## TASK REQUIREMENTS
Give back all the data exactly as it was written.

## DATA BELOW
========================================================================

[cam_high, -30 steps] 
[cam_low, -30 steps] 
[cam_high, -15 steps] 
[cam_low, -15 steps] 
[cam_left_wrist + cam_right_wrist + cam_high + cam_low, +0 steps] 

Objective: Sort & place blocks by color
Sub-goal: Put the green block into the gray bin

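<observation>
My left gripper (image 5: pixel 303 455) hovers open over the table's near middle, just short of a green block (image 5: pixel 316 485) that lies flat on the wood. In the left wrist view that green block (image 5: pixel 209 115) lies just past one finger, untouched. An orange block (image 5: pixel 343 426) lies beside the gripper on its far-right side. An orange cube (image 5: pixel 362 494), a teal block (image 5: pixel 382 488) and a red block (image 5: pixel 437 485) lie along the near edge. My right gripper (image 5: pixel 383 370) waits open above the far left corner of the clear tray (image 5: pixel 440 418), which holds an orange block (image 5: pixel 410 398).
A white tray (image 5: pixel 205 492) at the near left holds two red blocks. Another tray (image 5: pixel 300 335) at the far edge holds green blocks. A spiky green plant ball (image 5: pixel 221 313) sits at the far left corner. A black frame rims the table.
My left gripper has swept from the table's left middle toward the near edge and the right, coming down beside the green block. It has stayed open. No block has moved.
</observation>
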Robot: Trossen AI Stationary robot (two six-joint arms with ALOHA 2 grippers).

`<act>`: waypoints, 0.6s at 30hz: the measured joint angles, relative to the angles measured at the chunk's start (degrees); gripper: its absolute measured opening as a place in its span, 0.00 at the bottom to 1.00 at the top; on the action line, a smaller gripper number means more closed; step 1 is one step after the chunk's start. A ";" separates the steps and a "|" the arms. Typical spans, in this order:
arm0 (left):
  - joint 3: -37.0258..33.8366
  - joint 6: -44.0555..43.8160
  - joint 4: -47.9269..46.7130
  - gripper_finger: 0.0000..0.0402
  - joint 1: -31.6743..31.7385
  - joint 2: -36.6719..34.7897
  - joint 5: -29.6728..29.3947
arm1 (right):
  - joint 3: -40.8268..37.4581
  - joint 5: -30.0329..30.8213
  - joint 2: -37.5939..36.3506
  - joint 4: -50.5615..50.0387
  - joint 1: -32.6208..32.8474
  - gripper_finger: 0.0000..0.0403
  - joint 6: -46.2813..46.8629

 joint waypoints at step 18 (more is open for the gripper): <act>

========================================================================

## RESPONSE AREA
[cam_high, -30 steps] 
[cam_low, -30 steps] 
[cam_high, -15 steps] 
[cam_low, -15 steps] 
[cam_left_wrist + cam_right_wrist + cam_high + cam_low, +0 steps] 

Objective: Sort & place blocks by color
Sub-goal: Put the green block into the gray bin

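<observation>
My left gripper (image 5: pixel 303 455) hovers open over the table's near middle, just short of a green block (image 5: pixel 316 485) that lies flat on the wood. In the left wrist view that green block (image 5: pixel 209 115) lies just past one finger, untouched. An orange block (image 5: pixel 343 426) lies beside the gripper on its far-right side. An orange cube (image 5: pixel 362 494), a teal block (image 5: pixel 382 488) and a red block (image 5: pixel 437 485) lie along the near edge. My right gripper (image 5: pixel 383 370) waits open above the far left corner of the clear tray (image 5: pixel 440 418), which holds an orange block (image 5: pixel 410 398).
A white tray (image 5: pixel 205 492) at the near left holds two red blocks. Another tray (image 5: pixel 300 335) at the far edge holds green blocks. A spiky green plant ball (image 5: pixel 221 313) sits at the far left corner. A black frame rims the table.
My left gripper has swept from the table's left middle toward the near edge and the right, coming down beside the green block. It has stayed open. No block has moved.
</observation>
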Robot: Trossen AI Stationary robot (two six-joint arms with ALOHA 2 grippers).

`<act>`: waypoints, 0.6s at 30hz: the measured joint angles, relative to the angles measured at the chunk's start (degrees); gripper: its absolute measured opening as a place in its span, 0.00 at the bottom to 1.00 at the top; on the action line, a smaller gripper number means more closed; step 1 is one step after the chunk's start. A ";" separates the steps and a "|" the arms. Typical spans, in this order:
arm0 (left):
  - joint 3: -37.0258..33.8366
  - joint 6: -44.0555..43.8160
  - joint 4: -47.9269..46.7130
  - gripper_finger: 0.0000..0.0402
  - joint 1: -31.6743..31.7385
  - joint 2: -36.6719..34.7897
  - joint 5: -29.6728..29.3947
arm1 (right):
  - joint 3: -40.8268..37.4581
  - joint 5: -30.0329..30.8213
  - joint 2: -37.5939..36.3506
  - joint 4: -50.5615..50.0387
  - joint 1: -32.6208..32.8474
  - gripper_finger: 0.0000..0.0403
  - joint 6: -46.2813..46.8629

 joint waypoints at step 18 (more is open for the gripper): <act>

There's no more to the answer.